Thursday, January 25, 2018

Another "Masters" in Data Science via MOOCs ... (3)

Last update: February 2/25/18
Two years ago David Venturi posted a widely read description of the path he followed to obtain a self-designed "Masters" degree in data science via MOOCs, i.e., a free education that was equivalent in scope and quality to what he would have received had he completed a Masters degree program from one of the nation's leading universities.  You can read his account here ==> MY DATA SCIENCE MASTER'S. The following note describes the "Masters" in data science that I designed for myself, a program that I will complete within the next five or six months.

As the reader will see, my program is quite different from Mr. Venturi's. There are many reasons, but the two that I will focus on are age and prior academic experience.
  • Age -- Mr. Venturi was in his early to middle twenties when he embarked on his "Masters"; I was in my mid-seventies
  • Prior academic experience -- Mr. Venturi had just obtained a bachelors degree; whereas I obtained a Ph.D. more than forty years ago (1975).  I spent 20 years as a tenured member of the faculty of a prominent university, then another 20 years as a member of its senior staff developing EdTech software and implementing blended/online programs.
In other words, Mr. Venturi wanted to use what he had learned from his "Masters" program to begin his professional career; whereas I am hoping to use the knowledge from my "Masters" for a few more laps around the track.

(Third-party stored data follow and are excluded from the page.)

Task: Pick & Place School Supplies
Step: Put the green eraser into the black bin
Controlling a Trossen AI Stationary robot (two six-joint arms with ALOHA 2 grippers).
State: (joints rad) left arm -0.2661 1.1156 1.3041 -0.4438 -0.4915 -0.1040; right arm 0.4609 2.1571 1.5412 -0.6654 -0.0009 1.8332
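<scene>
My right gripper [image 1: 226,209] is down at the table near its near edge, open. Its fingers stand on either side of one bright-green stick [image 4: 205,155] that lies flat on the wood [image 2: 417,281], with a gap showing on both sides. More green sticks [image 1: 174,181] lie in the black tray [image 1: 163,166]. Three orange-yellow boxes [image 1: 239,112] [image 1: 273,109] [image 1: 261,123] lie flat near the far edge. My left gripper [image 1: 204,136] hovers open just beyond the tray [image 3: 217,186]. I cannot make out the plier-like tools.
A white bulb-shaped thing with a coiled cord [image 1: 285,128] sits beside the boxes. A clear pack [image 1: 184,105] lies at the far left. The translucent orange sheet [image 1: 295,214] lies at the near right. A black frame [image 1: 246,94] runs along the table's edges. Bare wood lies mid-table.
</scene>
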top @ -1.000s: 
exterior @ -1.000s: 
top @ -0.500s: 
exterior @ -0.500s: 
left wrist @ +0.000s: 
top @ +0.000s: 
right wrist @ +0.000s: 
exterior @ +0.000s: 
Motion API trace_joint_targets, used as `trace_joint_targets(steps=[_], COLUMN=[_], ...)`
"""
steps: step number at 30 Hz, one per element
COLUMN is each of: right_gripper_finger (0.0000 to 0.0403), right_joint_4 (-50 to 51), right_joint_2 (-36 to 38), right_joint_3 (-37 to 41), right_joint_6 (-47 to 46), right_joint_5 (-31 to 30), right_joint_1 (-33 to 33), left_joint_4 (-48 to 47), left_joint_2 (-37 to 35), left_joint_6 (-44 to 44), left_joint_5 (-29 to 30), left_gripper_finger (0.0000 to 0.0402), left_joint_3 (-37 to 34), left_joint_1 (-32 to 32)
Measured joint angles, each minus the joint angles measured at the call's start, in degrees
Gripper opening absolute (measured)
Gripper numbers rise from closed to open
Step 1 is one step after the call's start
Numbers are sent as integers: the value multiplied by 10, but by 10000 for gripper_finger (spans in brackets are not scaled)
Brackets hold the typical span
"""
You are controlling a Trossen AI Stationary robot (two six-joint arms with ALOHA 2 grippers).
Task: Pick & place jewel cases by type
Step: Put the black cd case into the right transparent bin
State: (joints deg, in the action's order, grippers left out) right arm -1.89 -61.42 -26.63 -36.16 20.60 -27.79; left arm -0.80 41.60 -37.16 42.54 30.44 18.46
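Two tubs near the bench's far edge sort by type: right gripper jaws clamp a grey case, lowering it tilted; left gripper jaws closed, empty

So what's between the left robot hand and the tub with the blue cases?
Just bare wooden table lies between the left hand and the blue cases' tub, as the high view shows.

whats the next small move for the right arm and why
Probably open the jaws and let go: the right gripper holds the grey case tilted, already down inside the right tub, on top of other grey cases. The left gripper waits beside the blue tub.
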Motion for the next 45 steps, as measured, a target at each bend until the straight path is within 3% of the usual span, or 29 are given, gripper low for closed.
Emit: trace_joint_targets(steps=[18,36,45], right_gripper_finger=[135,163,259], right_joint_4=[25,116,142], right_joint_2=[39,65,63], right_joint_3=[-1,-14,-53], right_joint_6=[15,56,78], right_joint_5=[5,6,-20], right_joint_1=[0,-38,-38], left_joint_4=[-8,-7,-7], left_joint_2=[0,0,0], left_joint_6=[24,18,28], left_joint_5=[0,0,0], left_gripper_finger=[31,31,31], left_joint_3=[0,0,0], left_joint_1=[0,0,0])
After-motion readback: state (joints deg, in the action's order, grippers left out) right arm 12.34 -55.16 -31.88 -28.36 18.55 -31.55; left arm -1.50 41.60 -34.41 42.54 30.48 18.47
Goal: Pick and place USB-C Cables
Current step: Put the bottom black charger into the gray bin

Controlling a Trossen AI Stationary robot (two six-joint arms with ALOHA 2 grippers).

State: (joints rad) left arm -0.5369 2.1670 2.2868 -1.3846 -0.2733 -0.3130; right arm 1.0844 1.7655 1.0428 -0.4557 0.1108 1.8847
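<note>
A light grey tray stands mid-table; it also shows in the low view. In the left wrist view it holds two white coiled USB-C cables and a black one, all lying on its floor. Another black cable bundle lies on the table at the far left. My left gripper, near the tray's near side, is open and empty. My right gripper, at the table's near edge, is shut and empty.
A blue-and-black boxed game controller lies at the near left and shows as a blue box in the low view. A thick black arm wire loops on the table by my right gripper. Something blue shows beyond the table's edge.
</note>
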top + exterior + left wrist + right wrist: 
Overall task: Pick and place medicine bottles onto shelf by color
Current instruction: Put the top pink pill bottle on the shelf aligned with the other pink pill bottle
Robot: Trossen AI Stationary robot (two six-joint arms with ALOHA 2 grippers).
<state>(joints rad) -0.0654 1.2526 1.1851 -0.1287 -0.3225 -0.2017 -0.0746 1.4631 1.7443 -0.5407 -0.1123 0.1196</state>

I was "retired" in early 2014, sulked for about a year or so, then began my serious MOOC studies in early 2015. At the time I just wanted to add a few more tools to my skill set before re-entering the job market. In another post on this blog, I describe such a move as a "pivot".  I read Venturi's memo in 2016 at about the time that I completed my first data science certificate program.  I realized that I had not yet learned enough to address the policy issues of greatest concern to me, so I knew that I needed to make a "jump", rather than a "pivot". As I use the term, a "jump" would require substantially larger additions to my skill set, additions that were traditionally acquired via Masters degree programs. So following Venturi's example, I reframed my studies in terms of a "Masters" degree. Then I identified the additional skills that I thought I needed,

A. Textbooks vs. Course Lists
Mr. Venturi provided lists of the courses he took wherein each course on the list was hyperlinked to a description of the course on the sponsor's Website. While I might give the benefit of some doubts to computer science courses offered by Harvard or Stanford, my 40 plus years in academia taught me to be wary of most course descriptions, even when descriptions include detailed lists of the topics covered. I found that the required texts for a course provided far more reliable indicators of the real scope and depth of most courses.
  • Most MOOCs do not have required texts because most MOOCs are still tethered to the notion that MOOCs should be free -- except for small certification fees. Unfortunately, the costs of textbooks, especially for courses related to STEM fields, has gone through the roof in recent decades, with new texts typically costing anywhere from $100 to $200. As long as MOOCs are "free", they cannot require that students pay $100 to $200 for textbooks. So most MOOCs don't use textbooks.  
  • Of course, a viable solution to this problem is the adoption of Open Educational Resource (OER) texts, i.e., free/inexpensive textbooks that are available online. Unfortunately, only a few OER texts related to Data Science have been produced. However, readers will note that three of the five texts that I am about to cite are available online for free in PDF format ... :-)

B. My "Textbooks"
I put the word "textbooks" in quotes to remind readers that these books were not required reading for any of the MOOCs that I took. They are the texts I used to gauge the breadth and depth of my understanding of the topics discussed in my courses. Indeed, these texts also guided my selection of courses. I won't award myself a "Masters" degree in Data Science until I feel confident that I have a thorough grasp of most of the topics they cover. 
  • Using R for Introductory Statistics,  J. Verzani, CRC Press: Boca Raton, FL, 2nd edition, 2014 ... fundamentals of descriptive & inferential statistics; basic R 
  • R for Data Science, H. Wickham and R. Grolemund, O'Reilly Media, Inc, Sebastapol, CA, 2017 ... data wrangling via "tidyverse" packages developed by Wickham and associates ... free PDF here
  • Advanced R, H. Wickham, CRC Press: Boca Raton, FL, 2015 ... advanced R code, developing R packages ... free PDF here
  • Modern Data Science with R, B. Baumer, D. Kaplan, N. Horton, CRC Press: Boca Raton, FL, 2017 ... comprehensive overview of data science; IMHO the first full-fledged Data Science text ... great examples, superb graphics, and extensive sets of problems ... employs "tidyverse" code 
  • An Introduction to Statistical Learning, G. James, D. Witten, T. Hastie, R. Tibshirani, Springer Verlag, New York, NY, 2013 ... the classic text for statistical models ... free PDF here
As the reader can see, all five texts use the R language. Within a few months of enrolling in my first Data Science course, I perceived that the Data Science community was divided into two groups that sometimes seemed more like competing churches. There was the "High Church of R" and the "Pythonic Congregation". The R-group had academic roots in statistics programs, the Python-group in computer science programs. 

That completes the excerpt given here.